There were no significant differences between the two groups in terms of age, side of injury, and mechanism of injury. Fractures were classified as proximal, middle and distal thirds of the Scaphoid and there was no significant difference between the groups regarding the types of fractures treated. The only significant difference between the groups was the time from injury to fixation when considering the cases of delayed union and non union which was greater in the Herbert screw group (7.5 months vs 4 months p=<0.05).

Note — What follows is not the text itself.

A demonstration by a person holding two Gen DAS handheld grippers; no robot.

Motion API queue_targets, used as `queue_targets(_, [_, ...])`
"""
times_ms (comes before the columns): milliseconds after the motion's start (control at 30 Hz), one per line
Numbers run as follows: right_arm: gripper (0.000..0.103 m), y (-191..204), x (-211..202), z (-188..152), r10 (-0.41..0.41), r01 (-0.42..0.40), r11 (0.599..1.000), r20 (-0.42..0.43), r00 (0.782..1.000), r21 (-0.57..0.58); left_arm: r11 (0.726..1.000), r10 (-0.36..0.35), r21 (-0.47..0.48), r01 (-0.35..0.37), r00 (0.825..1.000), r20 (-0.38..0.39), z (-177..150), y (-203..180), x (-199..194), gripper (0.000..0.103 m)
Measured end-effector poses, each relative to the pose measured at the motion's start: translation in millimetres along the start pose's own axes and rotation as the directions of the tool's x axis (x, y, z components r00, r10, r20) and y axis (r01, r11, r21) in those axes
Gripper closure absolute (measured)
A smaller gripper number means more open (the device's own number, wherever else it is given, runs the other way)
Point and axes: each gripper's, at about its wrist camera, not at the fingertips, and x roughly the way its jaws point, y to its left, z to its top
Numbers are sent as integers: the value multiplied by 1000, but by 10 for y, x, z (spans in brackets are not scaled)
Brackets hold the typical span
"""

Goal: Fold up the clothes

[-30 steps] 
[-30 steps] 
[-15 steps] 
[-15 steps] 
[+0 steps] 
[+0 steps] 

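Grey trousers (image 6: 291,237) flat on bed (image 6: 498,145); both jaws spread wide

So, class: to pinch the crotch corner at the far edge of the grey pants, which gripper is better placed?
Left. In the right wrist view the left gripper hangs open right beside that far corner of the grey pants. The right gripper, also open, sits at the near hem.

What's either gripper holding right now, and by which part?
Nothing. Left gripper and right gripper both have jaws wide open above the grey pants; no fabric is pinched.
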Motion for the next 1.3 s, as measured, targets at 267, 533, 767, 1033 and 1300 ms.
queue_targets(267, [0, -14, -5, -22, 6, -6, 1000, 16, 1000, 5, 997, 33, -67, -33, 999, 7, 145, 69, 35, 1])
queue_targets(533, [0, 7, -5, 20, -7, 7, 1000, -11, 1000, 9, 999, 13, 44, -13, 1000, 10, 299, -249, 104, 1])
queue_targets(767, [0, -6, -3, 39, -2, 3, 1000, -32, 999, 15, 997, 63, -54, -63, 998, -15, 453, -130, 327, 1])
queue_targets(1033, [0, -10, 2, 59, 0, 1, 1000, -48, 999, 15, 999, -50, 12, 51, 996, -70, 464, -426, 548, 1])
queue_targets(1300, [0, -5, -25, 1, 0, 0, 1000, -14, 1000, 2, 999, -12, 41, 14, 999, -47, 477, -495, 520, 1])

There was no significant difference in outcome between the two methods of fixation. Union rates for all cases were 79% for Herbert screws and 81% for Acutrak screws and 82% and 83% respectively when only considering the delayed union/non-union procedures. There was no difference in terms of time to union, further surgery or clinical outcome between the two groups. The Acutrak screw required removal in five patients and the Herbert screw in two due to symptoms from screw prominence. This was not statistically significant.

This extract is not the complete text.